The fractor is an analog component useful in control systems. In order to model the components behavior in a digital simulation, or replace the fractor in a digital controller, a linear solution is untenable. In order to reduce the space complexity however, it is necessary to lose information in some way.

The Coopmans Approximation is a robust, simple method that uses a simple convolution to compute the fractional integral, then recycles old data back through the convolution. The convolution sets up a weighting table as described by the fractional calculus, which varies based on the size of the table, the sampling rate of the system, and the order of the integral. Once computed the weighting table remains static.

The data table is initialized as all zeros, which represents a lack of activity for all previous time. New data is added to the data buffer in the fashion of a ring buffer, so that the newest point is written over the oldest data point. The convolution is solved by multiplying corresponding elements from the weight and data tables, and summing the resulting products. As described, the loss of the old data by overwriting with new data will cause echoes in a continuous system as disturbances that were absorbed into the system are suddenly removed.

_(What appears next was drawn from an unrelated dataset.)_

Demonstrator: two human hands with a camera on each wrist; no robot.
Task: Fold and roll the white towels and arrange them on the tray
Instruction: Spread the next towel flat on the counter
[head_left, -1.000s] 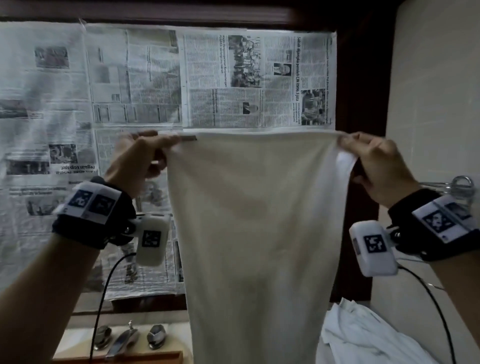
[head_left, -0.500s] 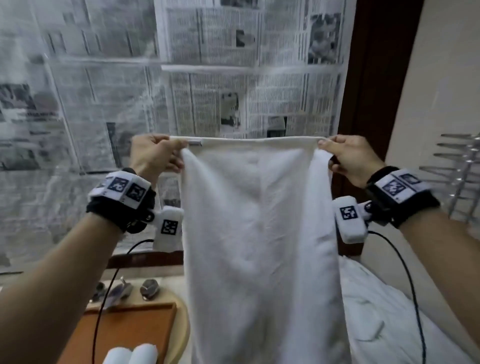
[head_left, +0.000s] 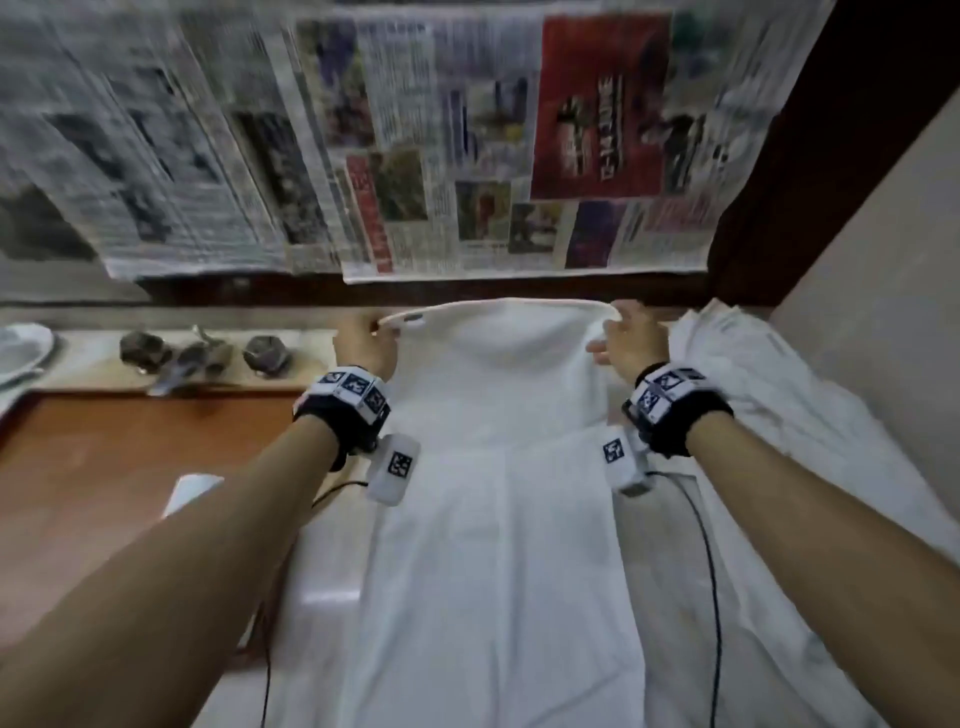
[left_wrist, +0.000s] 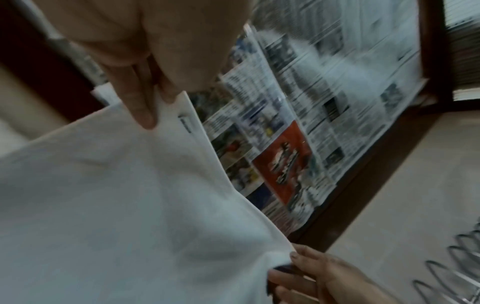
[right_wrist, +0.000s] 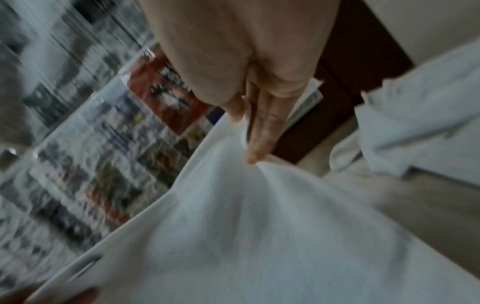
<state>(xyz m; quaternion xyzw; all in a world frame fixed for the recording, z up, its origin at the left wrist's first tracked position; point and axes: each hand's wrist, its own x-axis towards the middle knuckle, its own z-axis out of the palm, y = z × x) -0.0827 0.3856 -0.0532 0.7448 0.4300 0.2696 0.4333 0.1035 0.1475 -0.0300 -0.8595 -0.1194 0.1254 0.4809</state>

The solution to this is the crux of the Coopmans Approximation, where the old data point, multiplied by its corresponding weight term, as added to the newest data point directly. This allows a smooth (though exponential, rather than power law) decay of the system history. This approximation has the desirable effect of removing the echo, while preserving the space complexity of the solution.

The negative effect of the approximation is that the phase character of the solution is lost as the system frequency approaches DC. However, all digital systems are guaranteed to suffer this flaw, as all digital systems have finite memory, and therefore will fail as the memory requirement approaches infinity.